Selon des responsables cités par la presse internationale, l’équipe d’Iran doit quitter les États-Unis seulement quelques heures après la fin de chacun de ses matchs de phase de groupes disputés à Los Angeles et Seattle, avant de retourner dans son camp de base situé au Mexique.
Les autorités américaines justifient ce dispositif par des mesures de sécurité renforcées dans le contexte politique actuel. Les joueurs sont autorisés à entrer sur le territoire uniquement la veille des rencontres, puis doivent repartir immédiatement après le match, sans nuitée sur place.
Ce fonctionnement inhabituel tranche avec les conditions habituelles d’une Coupe du monde, où les sélections disposent généralement de plusieurs jours de récupération sur place.

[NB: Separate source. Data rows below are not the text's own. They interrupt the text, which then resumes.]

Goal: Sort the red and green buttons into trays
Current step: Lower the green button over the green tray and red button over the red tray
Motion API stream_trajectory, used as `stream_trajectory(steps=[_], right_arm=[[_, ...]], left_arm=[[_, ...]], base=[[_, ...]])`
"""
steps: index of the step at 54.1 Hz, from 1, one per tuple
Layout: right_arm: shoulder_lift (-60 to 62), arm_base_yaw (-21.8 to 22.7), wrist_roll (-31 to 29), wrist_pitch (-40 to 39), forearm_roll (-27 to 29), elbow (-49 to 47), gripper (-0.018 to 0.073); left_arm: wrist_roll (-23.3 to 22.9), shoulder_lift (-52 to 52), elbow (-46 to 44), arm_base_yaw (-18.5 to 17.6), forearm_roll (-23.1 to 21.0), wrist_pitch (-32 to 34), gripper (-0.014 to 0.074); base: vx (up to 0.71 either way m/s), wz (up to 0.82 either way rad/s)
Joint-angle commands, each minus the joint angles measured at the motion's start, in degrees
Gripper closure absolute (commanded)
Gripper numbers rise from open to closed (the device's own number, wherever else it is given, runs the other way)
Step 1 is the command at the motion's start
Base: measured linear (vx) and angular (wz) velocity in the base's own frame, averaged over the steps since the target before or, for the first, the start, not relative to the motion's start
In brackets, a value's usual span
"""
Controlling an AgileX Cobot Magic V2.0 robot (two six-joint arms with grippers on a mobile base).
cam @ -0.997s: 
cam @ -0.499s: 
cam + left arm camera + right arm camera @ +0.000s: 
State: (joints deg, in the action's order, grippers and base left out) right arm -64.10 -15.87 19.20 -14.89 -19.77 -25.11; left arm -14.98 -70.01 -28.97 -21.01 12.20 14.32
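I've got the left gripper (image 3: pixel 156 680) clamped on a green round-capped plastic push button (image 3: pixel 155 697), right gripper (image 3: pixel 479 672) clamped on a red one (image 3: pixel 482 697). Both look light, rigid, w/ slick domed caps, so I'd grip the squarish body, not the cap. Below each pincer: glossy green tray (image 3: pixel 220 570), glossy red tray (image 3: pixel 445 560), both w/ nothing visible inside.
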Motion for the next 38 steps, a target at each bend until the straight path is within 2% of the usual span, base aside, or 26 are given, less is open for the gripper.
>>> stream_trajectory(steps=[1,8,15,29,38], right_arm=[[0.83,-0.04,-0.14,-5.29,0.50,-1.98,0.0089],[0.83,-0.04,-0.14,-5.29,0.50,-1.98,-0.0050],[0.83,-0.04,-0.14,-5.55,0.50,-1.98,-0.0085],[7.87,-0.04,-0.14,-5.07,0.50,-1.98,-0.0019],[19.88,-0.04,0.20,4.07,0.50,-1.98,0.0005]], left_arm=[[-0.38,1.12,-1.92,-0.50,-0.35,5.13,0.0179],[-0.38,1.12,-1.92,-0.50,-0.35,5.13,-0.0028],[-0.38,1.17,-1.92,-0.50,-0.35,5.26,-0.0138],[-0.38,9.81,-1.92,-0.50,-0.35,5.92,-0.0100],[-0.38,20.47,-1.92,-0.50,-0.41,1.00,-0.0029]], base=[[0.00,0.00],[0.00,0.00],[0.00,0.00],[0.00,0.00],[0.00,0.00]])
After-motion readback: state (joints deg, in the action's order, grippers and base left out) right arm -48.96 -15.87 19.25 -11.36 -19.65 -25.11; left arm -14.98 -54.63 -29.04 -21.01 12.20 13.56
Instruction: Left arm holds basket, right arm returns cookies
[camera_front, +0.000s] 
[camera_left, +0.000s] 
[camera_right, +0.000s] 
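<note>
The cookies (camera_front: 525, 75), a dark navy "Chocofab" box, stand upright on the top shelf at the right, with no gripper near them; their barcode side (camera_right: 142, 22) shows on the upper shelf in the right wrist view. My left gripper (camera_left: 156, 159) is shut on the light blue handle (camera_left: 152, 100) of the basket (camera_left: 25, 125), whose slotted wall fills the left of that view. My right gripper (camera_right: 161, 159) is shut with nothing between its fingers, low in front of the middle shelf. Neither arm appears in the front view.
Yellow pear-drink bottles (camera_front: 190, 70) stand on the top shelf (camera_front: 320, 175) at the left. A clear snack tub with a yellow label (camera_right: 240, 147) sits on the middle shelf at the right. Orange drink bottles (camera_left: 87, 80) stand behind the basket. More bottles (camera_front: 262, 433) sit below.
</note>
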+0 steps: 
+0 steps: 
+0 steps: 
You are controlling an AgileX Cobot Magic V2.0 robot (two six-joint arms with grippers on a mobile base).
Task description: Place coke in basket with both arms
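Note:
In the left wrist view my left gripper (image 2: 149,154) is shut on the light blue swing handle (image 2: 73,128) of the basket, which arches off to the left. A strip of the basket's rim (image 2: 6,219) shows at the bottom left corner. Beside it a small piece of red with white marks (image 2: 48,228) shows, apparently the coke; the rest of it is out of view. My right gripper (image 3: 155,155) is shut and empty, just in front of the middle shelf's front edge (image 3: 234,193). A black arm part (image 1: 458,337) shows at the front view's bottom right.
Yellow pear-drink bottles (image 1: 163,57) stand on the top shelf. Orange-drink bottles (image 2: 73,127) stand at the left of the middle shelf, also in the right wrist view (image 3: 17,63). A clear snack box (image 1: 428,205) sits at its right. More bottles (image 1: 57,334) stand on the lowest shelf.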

Plusieurs difficultés ont également été signalées concernant les visas et les autorisations d’entrée. Si les joueurs et le staff technique ont globalement obtenu leurs documents, certains membres de la délégation auraient été refusés pour des raisons de sécurité.
Le joueur Mehdi Torabi a notamment été concerné par un problème de visa expiré après le premier match, rapidement résolu par la délivrance d’un nouveau document.
Le sélectionneur Amir Ghalenoei a dénoncé des conditions de déplacement difficiles, évoquant une fatigue importante liée aux trajets répétés et au manque de repos.
De son côté, le capitaine Mehdi Taremi a appelé la Fédération Internationale de Football Association à intervenir afin de garantir des conditions de compétition plus équitables.
Cette situation s’inscrit dans un contexte de tensions persistantes entre les États-Unis et l’Iran. Les restrictions imposées sont présentées par Washington comme des mesures liées à la sécurité nationale et au contrôle des entrées sur le territoire.
Au-delà du sport, cet épisode relance le débat sur la neutralité des grandes compétitions internationales face aux enjeux politiques et diplomatiques.